### [WHAT NEEDS TO BE DONE]
Go through the data below. Pull out every line that has the word "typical".

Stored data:
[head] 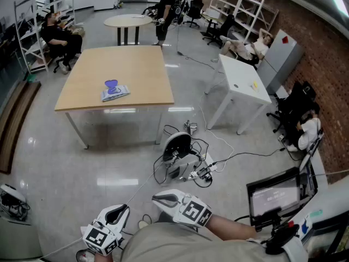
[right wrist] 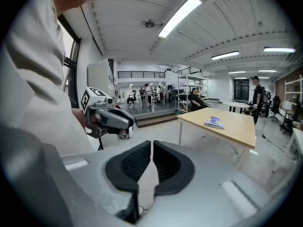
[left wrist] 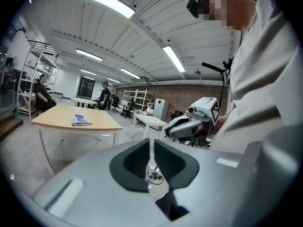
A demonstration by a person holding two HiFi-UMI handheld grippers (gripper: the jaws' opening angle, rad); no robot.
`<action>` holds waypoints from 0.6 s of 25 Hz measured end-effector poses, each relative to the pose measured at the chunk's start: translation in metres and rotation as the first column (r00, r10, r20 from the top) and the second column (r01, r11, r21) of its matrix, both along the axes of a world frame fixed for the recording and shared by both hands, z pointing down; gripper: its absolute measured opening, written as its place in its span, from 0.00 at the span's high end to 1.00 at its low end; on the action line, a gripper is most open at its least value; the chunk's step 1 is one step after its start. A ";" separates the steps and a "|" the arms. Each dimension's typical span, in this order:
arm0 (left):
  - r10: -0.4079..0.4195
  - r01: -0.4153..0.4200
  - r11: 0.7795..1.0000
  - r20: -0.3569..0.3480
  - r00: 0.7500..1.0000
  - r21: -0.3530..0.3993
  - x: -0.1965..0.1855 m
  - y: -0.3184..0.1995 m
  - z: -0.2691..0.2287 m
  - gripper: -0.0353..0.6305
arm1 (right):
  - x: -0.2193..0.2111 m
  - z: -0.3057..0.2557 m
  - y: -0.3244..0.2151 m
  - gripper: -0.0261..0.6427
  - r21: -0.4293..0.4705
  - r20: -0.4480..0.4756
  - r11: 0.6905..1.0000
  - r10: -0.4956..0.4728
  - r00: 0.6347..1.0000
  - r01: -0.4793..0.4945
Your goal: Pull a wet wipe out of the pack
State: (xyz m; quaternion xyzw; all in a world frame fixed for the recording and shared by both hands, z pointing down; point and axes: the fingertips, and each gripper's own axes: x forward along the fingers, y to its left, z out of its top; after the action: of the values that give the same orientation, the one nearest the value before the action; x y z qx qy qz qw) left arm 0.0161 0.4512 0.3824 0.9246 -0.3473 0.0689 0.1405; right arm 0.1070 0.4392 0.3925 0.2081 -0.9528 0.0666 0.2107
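The wet wipe pack [head: 115,90], white with a blue-purple top, lies flat on the wooden table [head: 142,64], far ahead of me. It shows small in the left gripper view [left wrist: 81,121] and the right gripper view [right wrist: 214,122]. My left gripper [head: 121,213] and right gripper [head: 162,199] are held low against my body, several steps short of the table. The left gripper [left wrist: 151,158] has its jaws shut with nothing between them. So does the right gripper [right wrist: 151,162]. Each gripper's camera sees the other gripper beside it.
A round device with tangled cables [head: 180,152] lies on the floor between me and the table. A white table [head: 242,81] stands to the right, a round table [head: 128,21] behind. A screen on a stand [head: 272,194] is at my right. People sit around the room's edges.
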 end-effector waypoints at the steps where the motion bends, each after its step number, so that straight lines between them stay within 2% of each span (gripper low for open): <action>1: 0.001 -0.001 1.000 -0.003 1.000 -0.004 -0.005 0.002 0.001 0.94 | -0.005 -0.001 0.002 0.93 -0.003 0.004 1.000 -0.006 1.000 0.006; 15: 0.008 -0.009 1.000 0.056 0.998 0.015 -0.026 0.003 -0.003 0.94 | -0.036 -0.005 0.005 0.93 -0.016 0.035 1.000 -0.020 0.999 0.021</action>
State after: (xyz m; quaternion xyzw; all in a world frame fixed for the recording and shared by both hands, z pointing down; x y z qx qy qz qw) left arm -0.0095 0.4539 0.3796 0.9248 -0.3478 0.0926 0.1232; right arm 0.0710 0.4446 0.3875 0.1954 -0.9579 0.0761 0.1963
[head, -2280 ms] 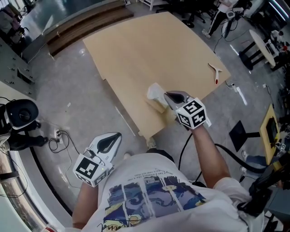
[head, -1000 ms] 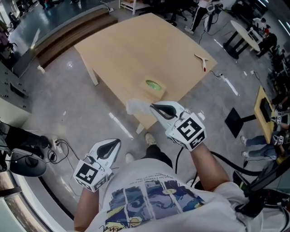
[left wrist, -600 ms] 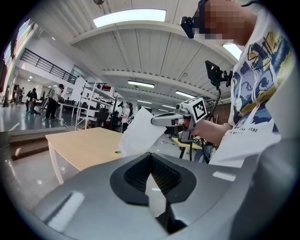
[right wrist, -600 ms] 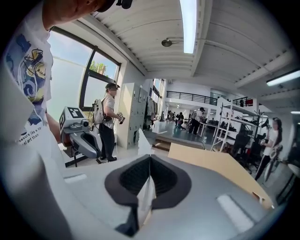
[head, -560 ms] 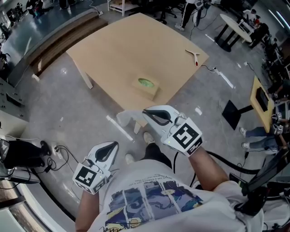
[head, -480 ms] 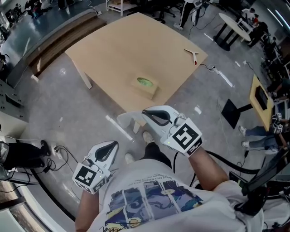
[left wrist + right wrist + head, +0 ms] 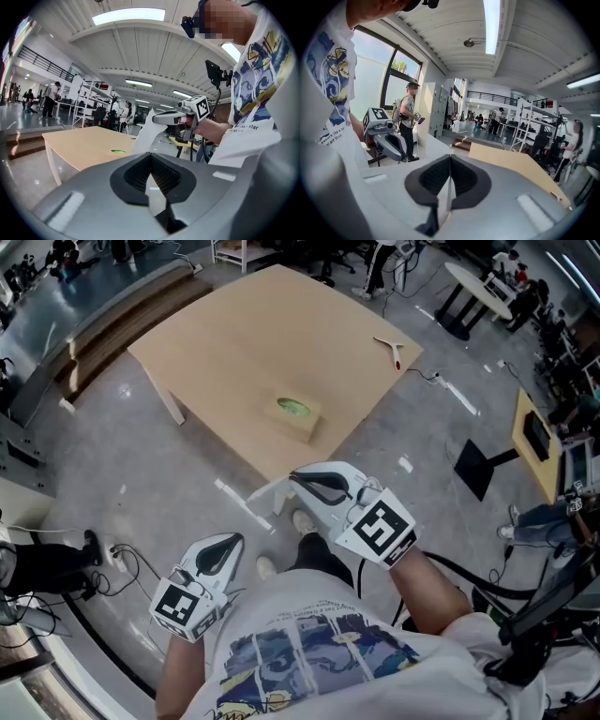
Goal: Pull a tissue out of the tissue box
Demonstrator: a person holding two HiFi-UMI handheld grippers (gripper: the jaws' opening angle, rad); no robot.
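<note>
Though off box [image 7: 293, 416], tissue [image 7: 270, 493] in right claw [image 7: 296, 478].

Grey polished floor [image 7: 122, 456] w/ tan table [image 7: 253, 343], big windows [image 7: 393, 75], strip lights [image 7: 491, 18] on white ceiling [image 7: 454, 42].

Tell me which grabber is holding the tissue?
The right gripper: its fingers pinch the white tissue. The left gripper hangs lower with nothing between its fingers.

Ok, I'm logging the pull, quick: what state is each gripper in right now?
Left gripper: closed, nothing between its jaws.
Right gripper: closed on the tissue, which hangs clear of the tissue box.
</note>
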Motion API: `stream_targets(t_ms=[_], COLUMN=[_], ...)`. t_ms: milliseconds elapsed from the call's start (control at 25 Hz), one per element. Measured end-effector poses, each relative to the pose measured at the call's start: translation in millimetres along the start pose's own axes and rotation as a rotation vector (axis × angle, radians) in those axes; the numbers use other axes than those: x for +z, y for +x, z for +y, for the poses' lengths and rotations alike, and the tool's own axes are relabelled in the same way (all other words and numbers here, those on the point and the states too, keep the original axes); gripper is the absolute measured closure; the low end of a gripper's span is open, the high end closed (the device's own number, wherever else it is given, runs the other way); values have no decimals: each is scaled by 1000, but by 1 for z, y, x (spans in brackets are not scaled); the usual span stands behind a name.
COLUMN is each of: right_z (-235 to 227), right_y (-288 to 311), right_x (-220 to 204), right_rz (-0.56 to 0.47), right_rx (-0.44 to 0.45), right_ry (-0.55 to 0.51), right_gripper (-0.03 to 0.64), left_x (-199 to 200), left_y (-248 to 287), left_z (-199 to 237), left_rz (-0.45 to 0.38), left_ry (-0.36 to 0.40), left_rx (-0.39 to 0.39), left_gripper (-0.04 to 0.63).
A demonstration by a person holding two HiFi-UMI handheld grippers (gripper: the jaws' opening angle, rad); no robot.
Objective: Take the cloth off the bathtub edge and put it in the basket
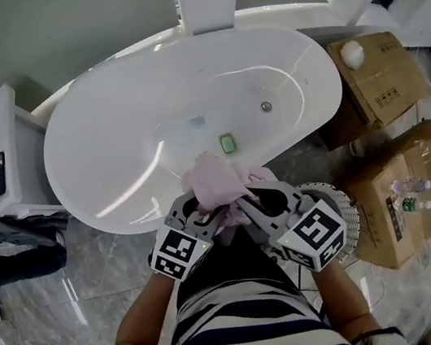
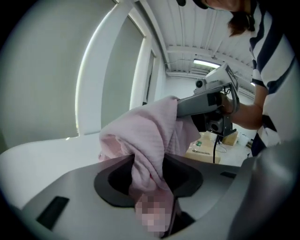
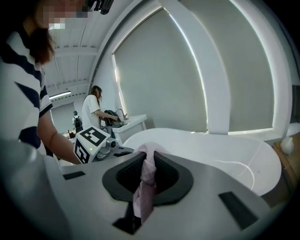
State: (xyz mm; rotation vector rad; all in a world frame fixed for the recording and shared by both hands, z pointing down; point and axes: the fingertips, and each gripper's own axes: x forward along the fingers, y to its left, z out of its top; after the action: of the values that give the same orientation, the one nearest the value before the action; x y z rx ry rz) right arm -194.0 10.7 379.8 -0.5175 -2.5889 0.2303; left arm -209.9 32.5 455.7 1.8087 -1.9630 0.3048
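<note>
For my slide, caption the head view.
Left gripper and right gripper hold a pink cloth at the bathtub edge.

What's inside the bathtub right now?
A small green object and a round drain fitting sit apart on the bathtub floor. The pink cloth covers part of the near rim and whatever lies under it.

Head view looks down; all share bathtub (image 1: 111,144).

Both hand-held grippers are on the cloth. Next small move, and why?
Likely lift the pink cloth and swing it right toward the white basket, just beyond the right hand-held gripper. That one and the left hand-held gripper each pinch the cloth, bunched over the near rim of the bathtub, so the grasp looks done.
</note>
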Motion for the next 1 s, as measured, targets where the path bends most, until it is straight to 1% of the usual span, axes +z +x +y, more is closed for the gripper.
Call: stream_targets(t_ms=[120,240,400,520,640,840,1000], right_z=[-8,-15,-26,-31,-35,-41,-46], right_y=[-28,-59,-103,-140,-178,-235,-278], right_x=[14,28,42,48,52,62,61], right_rz=[-65,-129,-200,-257,-305,-389,-429], right_rx=[-57,-110,-203,-269,-338,-463,-590], right_ry=[11,4,4,11,10,21,18], right_gripper=[560,560,560,560,560,560,560], left_x=[29,58,94,119,142,177,199], left_y=[9,18,33,44,54,70,82], left_z=[-18,-36,-64,-90,-121,-168,-208], left_rz=[-41,-80,-115,-145,-174,-219,-239], left_ry=[27,36,75,92,125,174,221], left_rx=[-41,-73,-120,-170,-225,-347,-471], left_gripper=[465,494,505,506,508,509,509])
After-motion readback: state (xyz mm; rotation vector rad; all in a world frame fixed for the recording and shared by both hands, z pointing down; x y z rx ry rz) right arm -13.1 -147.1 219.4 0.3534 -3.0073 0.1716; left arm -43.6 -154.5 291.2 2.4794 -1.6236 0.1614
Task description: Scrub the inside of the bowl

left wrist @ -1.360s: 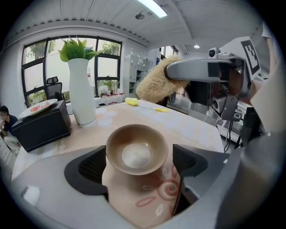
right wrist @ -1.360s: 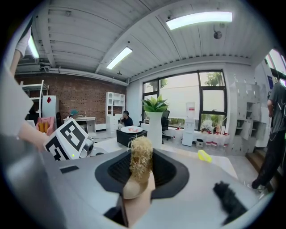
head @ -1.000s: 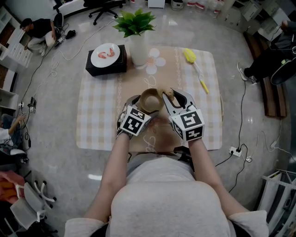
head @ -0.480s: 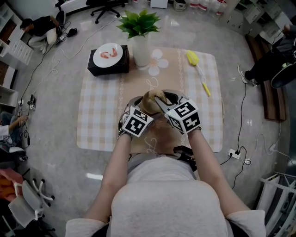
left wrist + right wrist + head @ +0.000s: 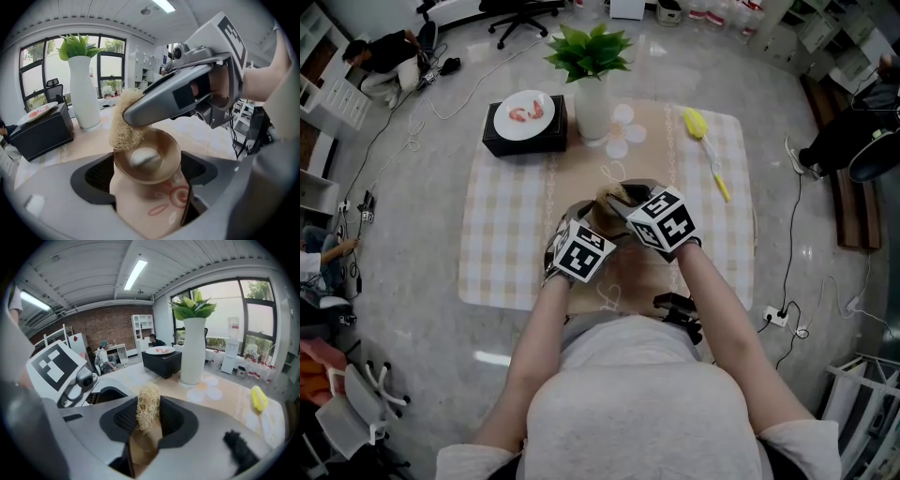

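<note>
A small brown bowl [image 5: 148, 157] sits tilted between the jaws of my left gripper [image 5: 147, 165], which is shut on its sides. My right gripper [image 5: 149, 416] is shut on a straw-coloured loofah scrubber [image 5: 148, 409]. In the left gripper view the scrubber [image 5: 123, 127] presses on the bowl's far left rim and inner wall, under the right gripper [image 5: 140, 112]. From the head view the right gripper [image 5: 619, 202] reaches across the bowl [image 5: 595, 214] from the right, and the left gripper [image 5: 579, 230] holds it from below left. The bowl's inside is mostly hidden there.
A checked cloth [image 5: 502, 220] covers the table. A white vase with a green plant [image 5: 592, 98] stands at the back, a black box with a plate of food [image 5: 525, 122] to its left. A yellow brush [image 5: 698, 131] lies at the back right.
My right gripper has swung left with the scrubber, from beside the bowl's right edge to over and into the bowl. The left gripper holds the bowl in about the same place.
</note>
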A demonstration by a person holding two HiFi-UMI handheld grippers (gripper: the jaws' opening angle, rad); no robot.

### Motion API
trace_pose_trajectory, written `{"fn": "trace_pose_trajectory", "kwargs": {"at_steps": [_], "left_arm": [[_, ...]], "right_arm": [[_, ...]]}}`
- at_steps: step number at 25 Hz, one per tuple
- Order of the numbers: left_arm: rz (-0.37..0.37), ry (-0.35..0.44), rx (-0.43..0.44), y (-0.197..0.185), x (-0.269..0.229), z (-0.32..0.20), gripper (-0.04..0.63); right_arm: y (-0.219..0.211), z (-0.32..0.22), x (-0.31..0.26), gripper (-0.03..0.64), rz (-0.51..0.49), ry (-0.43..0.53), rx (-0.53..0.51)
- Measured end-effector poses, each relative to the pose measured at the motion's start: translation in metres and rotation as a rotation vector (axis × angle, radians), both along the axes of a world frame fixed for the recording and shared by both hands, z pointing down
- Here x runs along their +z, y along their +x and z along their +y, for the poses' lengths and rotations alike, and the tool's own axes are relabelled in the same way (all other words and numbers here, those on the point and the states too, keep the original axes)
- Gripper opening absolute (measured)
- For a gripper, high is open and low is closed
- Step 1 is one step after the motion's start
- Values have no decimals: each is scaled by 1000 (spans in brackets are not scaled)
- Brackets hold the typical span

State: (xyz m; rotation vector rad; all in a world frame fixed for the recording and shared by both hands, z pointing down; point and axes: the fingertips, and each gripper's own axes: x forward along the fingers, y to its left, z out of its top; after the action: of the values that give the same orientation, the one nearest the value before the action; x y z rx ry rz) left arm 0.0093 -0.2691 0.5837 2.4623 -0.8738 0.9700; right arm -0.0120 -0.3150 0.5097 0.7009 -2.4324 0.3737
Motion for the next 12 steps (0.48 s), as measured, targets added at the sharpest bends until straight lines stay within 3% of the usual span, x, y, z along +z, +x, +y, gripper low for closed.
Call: {"fn": "trace_pose_trajectory", "kwargs": {"at_steps": [12], "left_arm": [[2,-8,4,0,0,0,457]], "right_arm": [[34,-11,2,106,33,-20,39]]}}
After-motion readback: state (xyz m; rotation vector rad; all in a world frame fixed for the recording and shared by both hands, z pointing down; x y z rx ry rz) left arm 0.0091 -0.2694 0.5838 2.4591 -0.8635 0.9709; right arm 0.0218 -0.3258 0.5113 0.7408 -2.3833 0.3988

### [ANSWER BOX]
`<action>` holds waypoints from 0.6 s of 25 Hz measured end-effector poses, each relative to the pose measured at the chunk's start: translation in metres and rotation as the first column (r00, r10, r20 from the top) and the second column (r01, r11, r21) of its matrix, both along the axes of a world frame fixed for the recording and shared by both hands, z pointing down; gripper: its absolute measured opening, written as its place in its span, from 0.00 at the span's high end to 1.00 at its low end; on the action line, a gripper is most open at its least value; the chunk's step 1 is one step after its start. A ";" separates the steps and a "|" the arms. Each dimension's typical span, in this order:
- Brackets hold the typical span

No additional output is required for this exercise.